Hi Sebastian,
I agree that this is either a decoder or inject issue.
First, can you confirm you are using version 0.7.3 of the decoder - I recently fixed an addressing bug in there.
Otherwise there are a couple of possibilities.... A) an as yet undiscovered decoder bug. B) gaps in the trace that are not being communicated correctly making inject assume continuous trace when it is not. C) some other misunderstanding/misinterpretation between decoder and perf inject.
Whichever it is I need to look at the raw trace data alongside the inject output at one of the A/B points and follow the packet => decode => inject flow to see why we get a bad address value.
Can you send me the capture you are using to create the examples you quote above - plus instructions on how to reproduce the output you were getting. I'll then up the logging on the decoder and walk through the trace decode path.
Regards
Mike On Tue, 19 Sep 2017 at 23:05, Dehao Chen dehao@google.com wrote:
I agree. If we can fix the issue upstream, we don't want to have hacks downstream to patch the issue.
Dehao
On Tue, Sep 19, 2017 at 2:59 PM, Sebastian Pop sebpop@gmail.com wrote:
On Tue, Sep 19, 2017 at 3:16 PM, Dehao Chen dehao@google.com wrote:
On Tue, Sep 19, 2017 at 1:02 PM, Sebastian Pop sebpop@gmail.com wrote:
By popular demand, I started debugging this problem again.
With the two patches that I posted earlier, the traces seem correct with the exception of a few "holes" where the trace seems to jump over a few instructions that are not reported in the trace, creating jumps that do not exist in the control flow graph of the code.
The nested loop for bubble sort is:
4008a0: 9100e3a0 add x0, x29, #0x38 4008a4: 52800004 mov w4, #0x0 // #0 4008a8: 29400402 ldp w2, w1, [x0] 4008ac: 6b02003f cmp w1, w2 4008b0: 5400006a b.ge 4008bc <sort_array+0x84> 4008b4: 52800024 mov w4, #0x1 // #1 4008b8: 29000801 stp w1, w2, [x0] 4008bc: 91001000 add x0, x0, #0x4 4008c0: eb00007f cmp x3, x0 4008c4: 54ffff21 b.ne 4008a8 <sort_array+0x70> 4008c8: 35fffec4 cbnz w4, 4008a0 <sort_array+0x68>
..... 34: 00000000004008b0 -> 00000000004008b4 0 cycles P 0 ..... 35: 00000000004008c4 -> 00000000004008a8 0 cycles P 0 ..... 36: 00000000004008b0 -> 00000000004008a8 0 cycles P 0
edge #36 does not exist in the code: the trace is not correct here. 4008b0 is "b.ge 4008bc" and should either jump to 4008bc or fall through to the next instruction 4008b4, and the trace wrongly jumps to 4008a8.

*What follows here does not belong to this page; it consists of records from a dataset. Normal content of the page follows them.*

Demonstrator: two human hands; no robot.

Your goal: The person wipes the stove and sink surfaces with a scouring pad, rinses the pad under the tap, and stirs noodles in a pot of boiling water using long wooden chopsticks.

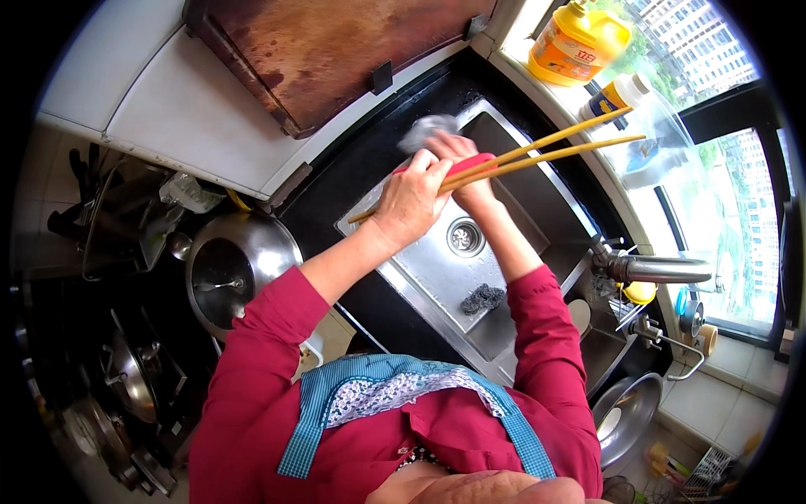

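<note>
My left hand [409,195] grips a pair of long wooden chopsticks [541,153] and seems to have hold of a red cloth or lid-like thing [482,162] too. The chopsticks slant over the sink towards the window. Just beyond, my right hand [463,157] is blurred and partly hidden behind the chopsticks; its grip is unclear. A blurred, shiny greyish thing [427,131] lies by its fingertips at the sink's far edge. Below both hands is the steel sink [428,258] with its drain [466,237]. A dark scouring pad [483,298] rests in it.
A wooden cutting board [352,50] leans at the back. On the windowsill stand a yellow detergent jug [576,47] and a white bottle [617,96]. A steel faucet [655,269] juts in at right. A lidded pot [242,274] sits left, and a metal bowl [633,416] lower right.
</note>
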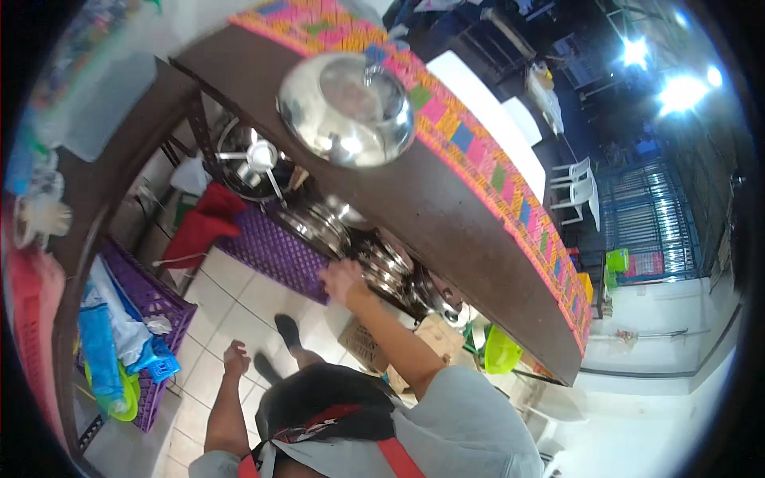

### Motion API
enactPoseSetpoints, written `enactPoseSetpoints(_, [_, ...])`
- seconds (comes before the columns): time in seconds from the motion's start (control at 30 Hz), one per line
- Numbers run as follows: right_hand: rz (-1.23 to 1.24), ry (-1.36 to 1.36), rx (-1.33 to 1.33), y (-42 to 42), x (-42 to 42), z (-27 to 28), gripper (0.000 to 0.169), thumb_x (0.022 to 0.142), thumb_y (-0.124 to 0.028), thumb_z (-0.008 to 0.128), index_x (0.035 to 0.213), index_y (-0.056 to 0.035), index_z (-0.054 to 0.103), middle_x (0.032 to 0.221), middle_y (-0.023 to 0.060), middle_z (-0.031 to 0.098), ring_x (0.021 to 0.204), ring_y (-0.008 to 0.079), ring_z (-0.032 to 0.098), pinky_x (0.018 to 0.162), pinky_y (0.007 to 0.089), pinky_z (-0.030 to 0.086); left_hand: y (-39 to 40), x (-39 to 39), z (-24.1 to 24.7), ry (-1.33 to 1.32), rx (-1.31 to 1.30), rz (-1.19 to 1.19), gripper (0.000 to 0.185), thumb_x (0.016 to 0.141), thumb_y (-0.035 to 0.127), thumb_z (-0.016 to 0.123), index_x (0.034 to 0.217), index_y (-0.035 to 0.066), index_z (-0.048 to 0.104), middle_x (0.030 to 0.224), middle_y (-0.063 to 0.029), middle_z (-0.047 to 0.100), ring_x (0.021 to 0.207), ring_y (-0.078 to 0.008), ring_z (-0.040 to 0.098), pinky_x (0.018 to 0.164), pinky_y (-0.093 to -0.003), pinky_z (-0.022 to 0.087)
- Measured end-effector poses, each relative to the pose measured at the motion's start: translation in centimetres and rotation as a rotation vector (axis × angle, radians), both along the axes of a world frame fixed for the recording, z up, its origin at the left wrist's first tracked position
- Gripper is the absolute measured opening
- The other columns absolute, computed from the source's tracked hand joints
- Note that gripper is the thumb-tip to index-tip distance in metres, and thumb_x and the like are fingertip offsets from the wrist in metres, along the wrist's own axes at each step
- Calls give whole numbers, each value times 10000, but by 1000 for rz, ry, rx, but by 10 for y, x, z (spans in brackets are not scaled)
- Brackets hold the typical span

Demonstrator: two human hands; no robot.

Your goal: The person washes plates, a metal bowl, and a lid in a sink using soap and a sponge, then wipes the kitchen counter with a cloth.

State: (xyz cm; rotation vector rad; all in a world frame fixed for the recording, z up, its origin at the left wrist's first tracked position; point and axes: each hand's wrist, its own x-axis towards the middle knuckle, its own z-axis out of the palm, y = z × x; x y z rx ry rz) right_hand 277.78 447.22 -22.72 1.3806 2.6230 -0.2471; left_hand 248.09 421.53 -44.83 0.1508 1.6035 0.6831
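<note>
My right hand (343, 282) reaches down below the brown counter, at the corner of a purple plastic crate (272, 251) and beside stacked stainless steel pots (382, 272). Whether its fingers touch the crate or a pot I cannot tell. Low at my left side, above the floor, hangs my left hand (236, 358); its fingers look loosely curled and no object shows in it. On the brown counter (412, 191) sits a large, shiny, rounded metal vessel (346, 110). Farther left under the counter, a metal pan (254, 158) contains several metal and white parts.
A red cloth (203, 224) hangs by the crate. Another purple crate (173, 322) at left holds blue and white packages (104, 346). Cardboard boxes (364, 346) and a lime-green plastic container (501, 351) stand under the counter. A patterned runner (478, 149) covers its far edge.
</note>
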Motion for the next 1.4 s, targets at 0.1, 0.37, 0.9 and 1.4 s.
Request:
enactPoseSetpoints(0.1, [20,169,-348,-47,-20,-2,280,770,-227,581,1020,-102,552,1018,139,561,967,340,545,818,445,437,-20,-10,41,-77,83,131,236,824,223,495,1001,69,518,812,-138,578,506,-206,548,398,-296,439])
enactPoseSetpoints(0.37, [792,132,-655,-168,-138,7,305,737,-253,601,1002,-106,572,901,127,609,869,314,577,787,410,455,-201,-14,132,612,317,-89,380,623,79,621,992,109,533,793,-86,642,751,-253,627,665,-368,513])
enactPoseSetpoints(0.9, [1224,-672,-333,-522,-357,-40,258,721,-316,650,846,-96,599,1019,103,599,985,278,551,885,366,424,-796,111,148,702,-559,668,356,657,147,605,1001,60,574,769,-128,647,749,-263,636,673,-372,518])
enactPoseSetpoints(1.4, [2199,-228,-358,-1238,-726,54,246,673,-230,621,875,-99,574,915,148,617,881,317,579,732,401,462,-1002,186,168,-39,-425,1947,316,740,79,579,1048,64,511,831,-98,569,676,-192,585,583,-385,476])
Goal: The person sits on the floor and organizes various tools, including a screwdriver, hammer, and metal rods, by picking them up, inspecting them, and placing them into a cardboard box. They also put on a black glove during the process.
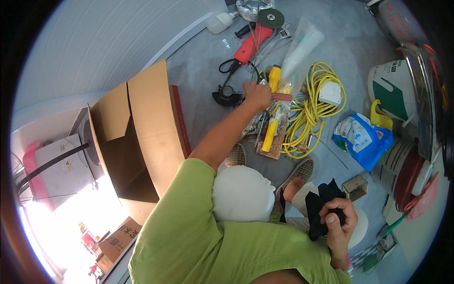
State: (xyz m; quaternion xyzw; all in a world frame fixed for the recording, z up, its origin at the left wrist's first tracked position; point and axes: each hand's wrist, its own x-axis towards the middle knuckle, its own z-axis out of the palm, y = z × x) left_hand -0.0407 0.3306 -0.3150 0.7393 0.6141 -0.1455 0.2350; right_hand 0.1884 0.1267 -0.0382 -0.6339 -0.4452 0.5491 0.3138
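Observation:
My left hand (257, 95) reaches forward to a pile of tools on the floor, its fingers curled and partly hidden. A red handle (282, 96) shows right beside it; whether I grip it cannot be told. Near this hand lie a yellow-handled tool (274, 77), a yellow handle (270, 135) on a dirty board (280, 136), and a coiled yellow cable (304, 122). Further forward are a red angle grinder (252, 44), a cutting disc (271, 17) and an adjustable wrench (268, 48). My right hand (338, 220), near my right knee, is closed on black cloth (317, 209).
An open cardboard box (152, 117) stands at left, beside a white wall. At right are a blue plastic bag (365, 140), a white and green bucket (390, 88) and another bucket (399, 170). A small metal box (355, 188) lies by my right leg. A white bulb (220, 23) lies by the wall.

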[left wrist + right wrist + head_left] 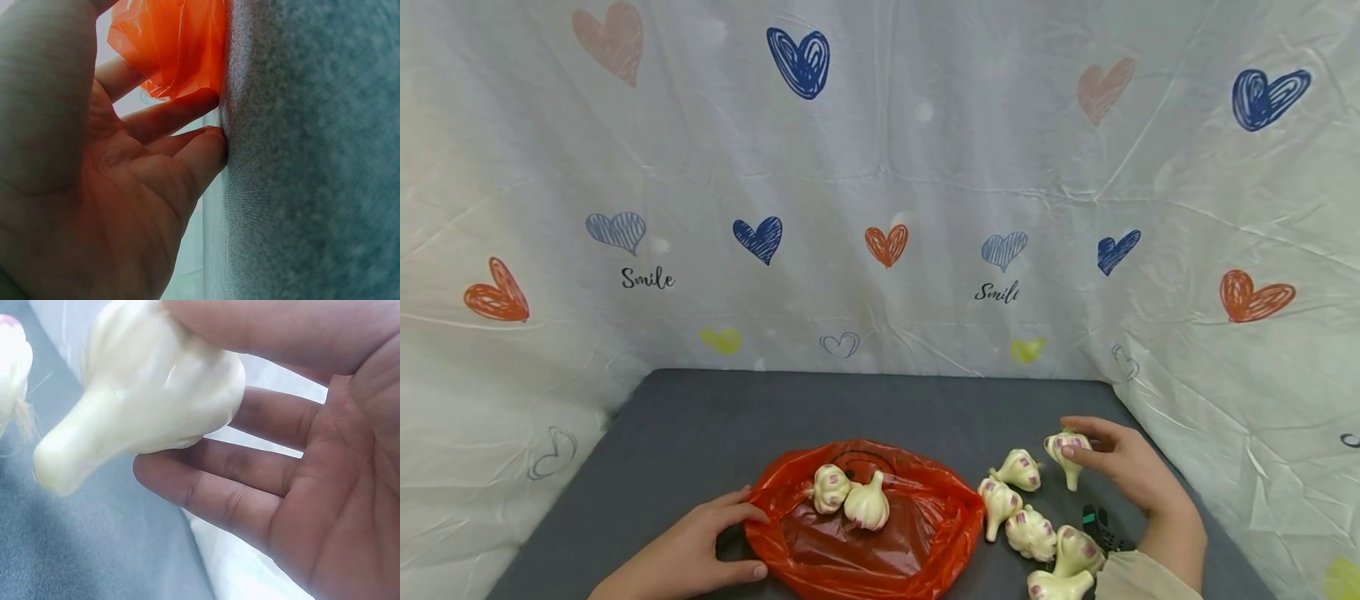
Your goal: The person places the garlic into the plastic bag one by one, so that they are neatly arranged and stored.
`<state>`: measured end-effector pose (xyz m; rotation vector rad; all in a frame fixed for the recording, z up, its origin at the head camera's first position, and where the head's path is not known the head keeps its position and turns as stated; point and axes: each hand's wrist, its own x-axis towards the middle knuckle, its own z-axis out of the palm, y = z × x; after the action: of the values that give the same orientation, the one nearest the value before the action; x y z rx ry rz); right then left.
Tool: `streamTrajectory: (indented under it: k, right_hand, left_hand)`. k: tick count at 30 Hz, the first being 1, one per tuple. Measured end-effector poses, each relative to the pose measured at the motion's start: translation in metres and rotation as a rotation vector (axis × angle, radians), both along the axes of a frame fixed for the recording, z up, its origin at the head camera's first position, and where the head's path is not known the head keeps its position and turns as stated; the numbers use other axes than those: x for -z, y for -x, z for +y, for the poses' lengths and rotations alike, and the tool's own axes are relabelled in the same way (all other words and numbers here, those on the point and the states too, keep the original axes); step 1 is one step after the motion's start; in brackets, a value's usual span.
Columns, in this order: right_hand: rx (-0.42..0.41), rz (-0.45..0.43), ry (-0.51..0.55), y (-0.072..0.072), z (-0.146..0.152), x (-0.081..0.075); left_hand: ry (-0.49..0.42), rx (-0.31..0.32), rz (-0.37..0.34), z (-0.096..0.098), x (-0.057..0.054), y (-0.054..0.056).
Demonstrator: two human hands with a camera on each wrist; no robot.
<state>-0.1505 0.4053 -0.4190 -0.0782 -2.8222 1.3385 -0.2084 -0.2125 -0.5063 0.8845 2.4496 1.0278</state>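
A garlic bulb point(150, 387) is in the grasp of the right hand point(1131, 467), to the right of the red plastic bag point(955, 518) and level with its far side. The thumb is on one face of the bulb and fingers are against the other; in the head view its stem points down. The bag sits with its mouth spread wide, and inside, toward its far side, are two more bulbs, one point(831, 489) at the left and another point(867, 502) right against it.

At the bag's left edge is the left hand point(696, 546), fingers extended and touching the plastic, not clenched; its thumb is apart from the bag's rim.

Five other bulbs point(1032, 533) lie loosely grouped to the right of the bag, the closest just beside its rim. Farther right of the bag, near the right wrist, is a small black object point(1099, 525) with a green mark, and a pale sleeve point(1146, 577) shows there too.

Under the bag is the dark grey desk point(715, 425). Beyond the bag hangs a white sheet point(850, 150) printed with hearts and the word "Smile".
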Motion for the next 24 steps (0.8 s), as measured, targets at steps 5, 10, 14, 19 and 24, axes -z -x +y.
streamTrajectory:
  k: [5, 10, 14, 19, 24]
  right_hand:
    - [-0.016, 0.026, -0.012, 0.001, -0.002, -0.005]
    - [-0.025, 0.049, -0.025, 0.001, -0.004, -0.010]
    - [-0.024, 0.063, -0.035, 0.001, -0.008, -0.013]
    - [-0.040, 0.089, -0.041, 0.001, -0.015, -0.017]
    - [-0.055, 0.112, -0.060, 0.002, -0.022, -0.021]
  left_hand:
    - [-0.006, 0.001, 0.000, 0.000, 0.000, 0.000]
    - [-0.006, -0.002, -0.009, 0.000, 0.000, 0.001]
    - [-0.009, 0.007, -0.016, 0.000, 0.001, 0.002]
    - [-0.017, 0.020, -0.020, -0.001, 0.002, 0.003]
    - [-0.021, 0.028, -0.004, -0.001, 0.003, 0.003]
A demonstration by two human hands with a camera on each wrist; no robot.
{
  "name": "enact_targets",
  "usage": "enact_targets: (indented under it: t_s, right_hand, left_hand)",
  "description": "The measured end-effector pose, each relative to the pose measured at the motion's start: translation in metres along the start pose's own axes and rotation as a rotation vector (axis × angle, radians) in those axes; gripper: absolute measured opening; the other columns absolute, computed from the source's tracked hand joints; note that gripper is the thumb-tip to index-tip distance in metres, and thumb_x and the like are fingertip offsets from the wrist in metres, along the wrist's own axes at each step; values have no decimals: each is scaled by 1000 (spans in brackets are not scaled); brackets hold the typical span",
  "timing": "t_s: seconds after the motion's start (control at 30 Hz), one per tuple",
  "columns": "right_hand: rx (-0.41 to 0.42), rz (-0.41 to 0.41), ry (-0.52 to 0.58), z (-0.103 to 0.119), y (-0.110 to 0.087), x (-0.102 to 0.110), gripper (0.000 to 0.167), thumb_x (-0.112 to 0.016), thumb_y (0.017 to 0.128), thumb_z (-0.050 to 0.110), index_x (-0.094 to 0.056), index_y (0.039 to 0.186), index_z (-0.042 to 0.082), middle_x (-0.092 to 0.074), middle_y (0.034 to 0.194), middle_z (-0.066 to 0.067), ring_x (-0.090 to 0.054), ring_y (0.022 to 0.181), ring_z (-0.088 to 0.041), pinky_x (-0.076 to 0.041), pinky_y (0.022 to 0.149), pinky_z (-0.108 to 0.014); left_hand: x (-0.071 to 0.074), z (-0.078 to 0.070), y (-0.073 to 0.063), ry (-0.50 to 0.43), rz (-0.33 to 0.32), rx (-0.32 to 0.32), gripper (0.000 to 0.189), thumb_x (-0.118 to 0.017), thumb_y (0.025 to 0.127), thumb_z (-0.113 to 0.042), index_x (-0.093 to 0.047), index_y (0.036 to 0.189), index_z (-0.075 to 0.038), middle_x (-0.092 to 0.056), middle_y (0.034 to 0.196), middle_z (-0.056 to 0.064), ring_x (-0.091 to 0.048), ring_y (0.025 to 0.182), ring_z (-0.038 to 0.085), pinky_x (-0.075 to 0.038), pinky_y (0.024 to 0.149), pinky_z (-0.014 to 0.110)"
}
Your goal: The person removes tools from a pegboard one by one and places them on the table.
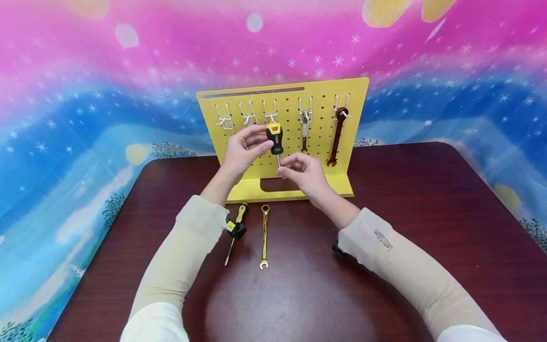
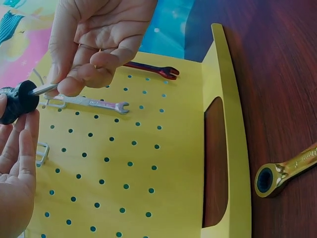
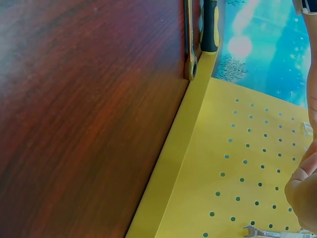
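Observation:
A stubby black and yellow screwdriver [image 1: 277,138] is upright in front of the pegboard, handle on top and metal shaft pointing down. My left hand [image 1: 245,151] holds the handle, thumb on its front and fingers behind. From the right, my right hand [image 1: 306,176] pinches the shaft near its tip between thumb and forefinger. Seen in the left wrist view, the shaft [image 2: 43,89] runs from the black handle [image 2: 24,101] to those fingertips. Right behind the handle is a white wire hook [image 1: 270,108].
On the yellow pegboard [image 1: 290,88] hang a silver wrench [image 1: 305,130] and a reddish-brown wrench [image 1: 337,137]. More white hooks [image 1: 224,116] are at its left. A gold wrench [image 1: 264,237] and another screwdriver [image 1: 241,213] lie on the dark table [image 1: 307,275] in front.

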State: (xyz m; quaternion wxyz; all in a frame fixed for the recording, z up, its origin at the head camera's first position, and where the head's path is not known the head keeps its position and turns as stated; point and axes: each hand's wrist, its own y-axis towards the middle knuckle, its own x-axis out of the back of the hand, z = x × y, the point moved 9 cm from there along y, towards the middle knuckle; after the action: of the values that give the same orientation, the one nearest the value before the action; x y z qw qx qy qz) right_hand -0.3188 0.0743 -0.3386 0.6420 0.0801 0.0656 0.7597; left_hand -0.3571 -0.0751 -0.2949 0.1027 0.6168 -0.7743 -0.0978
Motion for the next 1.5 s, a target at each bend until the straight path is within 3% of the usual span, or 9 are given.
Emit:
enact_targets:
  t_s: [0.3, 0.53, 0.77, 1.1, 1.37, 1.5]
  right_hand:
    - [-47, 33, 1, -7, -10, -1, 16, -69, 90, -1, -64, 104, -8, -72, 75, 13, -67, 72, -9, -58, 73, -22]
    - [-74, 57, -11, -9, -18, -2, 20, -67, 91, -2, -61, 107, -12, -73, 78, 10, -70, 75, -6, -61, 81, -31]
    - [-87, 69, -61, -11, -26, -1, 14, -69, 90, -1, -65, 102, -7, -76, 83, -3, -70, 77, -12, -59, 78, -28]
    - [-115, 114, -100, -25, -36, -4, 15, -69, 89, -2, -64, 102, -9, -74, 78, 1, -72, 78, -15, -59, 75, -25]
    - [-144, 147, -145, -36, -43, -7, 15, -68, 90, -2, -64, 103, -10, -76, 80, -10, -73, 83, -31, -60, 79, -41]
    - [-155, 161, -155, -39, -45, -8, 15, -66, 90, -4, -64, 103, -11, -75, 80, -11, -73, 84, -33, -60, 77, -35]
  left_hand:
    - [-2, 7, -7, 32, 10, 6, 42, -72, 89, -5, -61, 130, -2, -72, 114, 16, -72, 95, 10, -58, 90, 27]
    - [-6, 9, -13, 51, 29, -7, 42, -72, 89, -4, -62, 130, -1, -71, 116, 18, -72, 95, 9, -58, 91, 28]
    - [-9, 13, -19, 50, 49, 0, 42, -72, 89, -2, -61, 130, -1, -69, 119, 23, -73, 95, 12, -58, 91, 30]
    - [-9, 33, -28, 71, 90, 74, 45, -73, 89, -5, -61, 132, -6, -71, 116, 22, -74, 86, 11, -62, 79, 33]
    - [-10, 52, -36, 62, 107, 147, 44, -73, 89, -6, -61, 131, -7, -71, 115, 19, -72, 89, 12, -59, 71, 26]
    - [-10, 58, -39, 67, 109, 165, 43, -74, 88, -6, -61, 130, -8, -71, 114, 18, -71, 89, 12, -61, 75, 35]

Several hundred jumps later, we see this following sequence:
..... 40: 00000000004008c4 -> 00000000004008a8 0 cycles P 0 ..... 41: 00000000004008b0 -> 00000000004008b4 0 cycles P 0 ..... 42: 00000000004008c4 -> 00000000004008b4 0 cycles P 0 ..... 43: 00000000004008c4 -> 00000000004008a8 0 cycles P 0
where edge #42 is not correct either: 4008c4 should either branch to 4008a8 or fall through to 4008c8.
Maybe these inconsistencies are due to interruptions in trace recordings? I think that these interruptions could not be avoided in trace collections.
Dehao, could these wrong edges be fixed in the compiler when reading the coverage file?
I cannot see an easy way for compiler/create_gcov tool to cover these issue. Why can't trace collection tool fix these issues? Looks a bug to me.
My thinking was that the compiler knows that there are no edges between the blocks at these addresses and may just ignore the counts at these addresses.
Maybe we can figure out why this pattern occurs and try to solve it in either perf inject or in the decoder? The pattern looks very regular.
These first two errors occur at a distance of 389 branches, the next error occurs after again 389 branches. If we call the first incorrect jump "A" and the second incorrect jump "B", we have this pattern:
A, 389 correct jumps, B, 389 correct jumps, A, 389 correct jumps, B,
There are 343 occurrences of A and 322 of B in a trace of sorting 3000 elements.